[SUPPLIED MATERIAL]
○ ○ ○ ○ ○ ○ ○

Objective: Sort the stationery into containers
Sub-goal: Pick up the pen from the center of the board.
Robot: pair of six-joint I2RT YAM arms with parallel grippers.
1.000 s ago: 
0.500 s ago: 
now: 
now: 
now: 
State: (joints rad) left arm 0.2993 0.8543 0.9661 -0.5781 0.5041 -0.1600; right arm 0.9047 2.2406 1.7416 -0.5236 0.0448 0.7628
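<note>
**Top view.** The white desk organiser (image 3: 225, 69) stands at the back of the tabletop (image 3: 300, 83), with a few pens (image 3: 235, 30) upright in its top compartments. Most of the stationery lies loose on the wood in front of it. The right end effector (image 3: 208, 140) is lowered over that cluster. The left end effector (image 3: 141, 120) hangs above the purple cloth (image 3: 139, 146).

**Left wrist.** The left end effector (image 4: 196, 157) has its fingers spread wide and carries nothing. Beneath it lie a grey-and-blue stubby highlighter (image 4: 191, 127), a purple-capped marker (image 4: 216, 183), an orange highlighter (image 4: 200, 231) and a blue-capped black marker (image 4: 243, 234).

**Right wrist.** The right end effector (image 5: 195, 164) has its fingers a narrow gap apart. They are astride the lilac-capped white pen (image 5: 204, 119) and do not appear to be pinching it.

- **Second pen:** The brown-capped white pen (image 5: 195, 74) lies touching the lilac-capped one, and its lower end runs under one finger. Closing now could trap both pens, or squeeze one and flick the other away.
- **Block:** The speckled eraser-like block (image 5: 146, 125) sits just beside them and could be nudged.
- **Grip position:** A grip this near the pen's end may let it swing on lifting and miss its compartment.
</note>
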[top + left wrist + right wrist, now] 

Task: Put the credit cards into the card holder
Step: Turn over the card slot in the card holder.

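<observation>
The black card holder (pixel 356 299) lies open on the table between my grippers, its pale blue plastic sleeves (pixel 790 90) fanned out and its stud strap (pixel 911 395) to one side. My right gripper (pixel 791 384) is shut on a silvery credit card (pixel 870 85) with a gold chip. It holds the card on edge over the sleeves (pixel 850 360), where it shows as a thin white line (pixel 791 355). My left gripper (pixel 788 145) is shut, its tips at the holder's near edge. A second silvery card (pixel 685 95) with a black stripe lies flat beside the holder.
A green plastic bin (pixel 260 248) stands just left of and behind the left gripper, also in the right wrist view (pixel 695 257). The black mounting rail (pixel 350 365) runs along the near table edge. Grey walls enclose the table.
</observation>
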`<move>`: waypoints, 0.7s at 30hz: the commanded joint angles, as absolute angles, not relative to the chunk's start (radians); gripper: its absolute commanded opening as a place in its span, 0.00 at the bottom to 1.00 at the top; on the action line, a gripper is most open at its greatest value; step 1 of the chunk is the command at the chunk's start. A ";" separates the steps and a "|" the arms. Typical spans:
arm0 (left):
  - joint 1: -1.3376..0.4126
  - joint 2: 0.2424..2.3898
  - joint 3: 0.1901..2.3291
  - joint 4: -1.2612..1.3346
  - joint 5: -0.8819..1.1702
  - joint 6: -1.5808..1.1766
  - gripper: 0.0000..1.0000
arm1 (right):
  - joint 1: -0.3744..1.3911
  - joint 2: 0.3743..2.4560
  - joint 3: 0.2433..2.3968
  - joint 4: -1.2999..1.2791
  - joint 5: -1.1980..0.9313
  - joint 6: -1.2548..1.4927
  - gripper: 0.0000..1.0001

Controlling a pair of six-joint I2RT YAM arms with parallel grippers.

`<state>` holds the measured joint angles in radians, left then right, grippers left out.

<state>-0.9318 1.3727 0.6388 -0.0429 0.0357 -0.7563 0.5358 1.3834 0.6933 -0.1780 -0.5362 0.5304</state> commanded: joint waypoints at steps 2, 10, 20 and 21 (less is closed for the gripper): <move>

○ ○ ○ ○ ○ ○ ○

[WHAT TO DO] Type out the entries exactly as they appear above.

[PROBLEM SOLUTION]
Objective: Sort the stationery into containers
Sub-goal: Pick up the pen from the center of the board.
Robot: pair of six-joint I2RT YAM arms with parallel grippers.
1.000 s ago: 
0.500 s ago: 
now: 
now: 
now: 
State: (joints rad) left arm 0.2993 0.8543 0.9661 -0.5781 0.5041 -0.1600; right arm 0.9047 2.2406 1.7416 -0.5236 0.0448 0.7628
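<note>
**Top view.** The white desk organiser (image 3: 225, 69) stands at the back of the tabletop (image 3: 300, 83), with a few pens (image 3: 235, 30) upright in its top compartments. Most of the stationery lies loose on the wood in front of it. The right end effector (image 3: 208, 140) is lowered over that cluster. The left end effector (image 3: 141, 120) hangs above the purple cloth (image 3: 139, 146).

**Left wrist.** The left end effector (image 4: 196, 157) has its fingers spread wide and carries nothing. Beneath it lie a grey-and-blue stubby highlighter (image 4: 191, 127), a purple-capped marker (image 4: 216, 183), an orange highlighter (image 4: 200, 231) and a blue-capped black marker (image 4: 243, 234).

**Right wrist.** The right end effector (image 5: 195, 164) has its fingers a narrow gap apart. They are astride the lilac-capped white pen (image 5: 204, 119) and do not appear to be pinching it.

- **Second pen:** The brown-capped white pen (image 5: 195, 74) lies touching the lilac-capped one, and its lower end runs under one finger. Closing now could trap both pens, or squeeze one and flick the other away.
- **Block:** The speckled eraser-like block (image 5: 146, 125) sits just beside them and could be nudged.
- **Grip position:** A grip this near the pen's end may let it swing on lifting and miss its compartment.
</note>
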[top + left wrist + right wrist, now] 

Task: Put the credit cards into the card holder
Step: Turn over the card slot in the card holder.

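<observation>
The black card holder (pixel 356 299) lies open on the table between my grippers, its pale blue plastic sleeves (pixel 790 90) fanned out and its stud strap (pixel 911 395) to one side. My right gripper (pixel 791 384) is shut on a silvery credit card (pixel 870 85) with a gold chip. It holds the card on edge over the sleeves (pixel 850 360), where it shows as a thin white line (pixel 791 355). My left gripper (pixel 788 145) is shut, its tips at the holder's near edge. A second silvery card (pixel 685 95) with a black stripe lies flat beside the holder.
A green plastic bin (pixel 260 248) stands just left of and behind the left gripper, also in the right wrist view (pixel 695 257). The black mounting rail (pixel 350 365) runs along the near table edge. Grey walls enclose the table.
</observation>
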`<move>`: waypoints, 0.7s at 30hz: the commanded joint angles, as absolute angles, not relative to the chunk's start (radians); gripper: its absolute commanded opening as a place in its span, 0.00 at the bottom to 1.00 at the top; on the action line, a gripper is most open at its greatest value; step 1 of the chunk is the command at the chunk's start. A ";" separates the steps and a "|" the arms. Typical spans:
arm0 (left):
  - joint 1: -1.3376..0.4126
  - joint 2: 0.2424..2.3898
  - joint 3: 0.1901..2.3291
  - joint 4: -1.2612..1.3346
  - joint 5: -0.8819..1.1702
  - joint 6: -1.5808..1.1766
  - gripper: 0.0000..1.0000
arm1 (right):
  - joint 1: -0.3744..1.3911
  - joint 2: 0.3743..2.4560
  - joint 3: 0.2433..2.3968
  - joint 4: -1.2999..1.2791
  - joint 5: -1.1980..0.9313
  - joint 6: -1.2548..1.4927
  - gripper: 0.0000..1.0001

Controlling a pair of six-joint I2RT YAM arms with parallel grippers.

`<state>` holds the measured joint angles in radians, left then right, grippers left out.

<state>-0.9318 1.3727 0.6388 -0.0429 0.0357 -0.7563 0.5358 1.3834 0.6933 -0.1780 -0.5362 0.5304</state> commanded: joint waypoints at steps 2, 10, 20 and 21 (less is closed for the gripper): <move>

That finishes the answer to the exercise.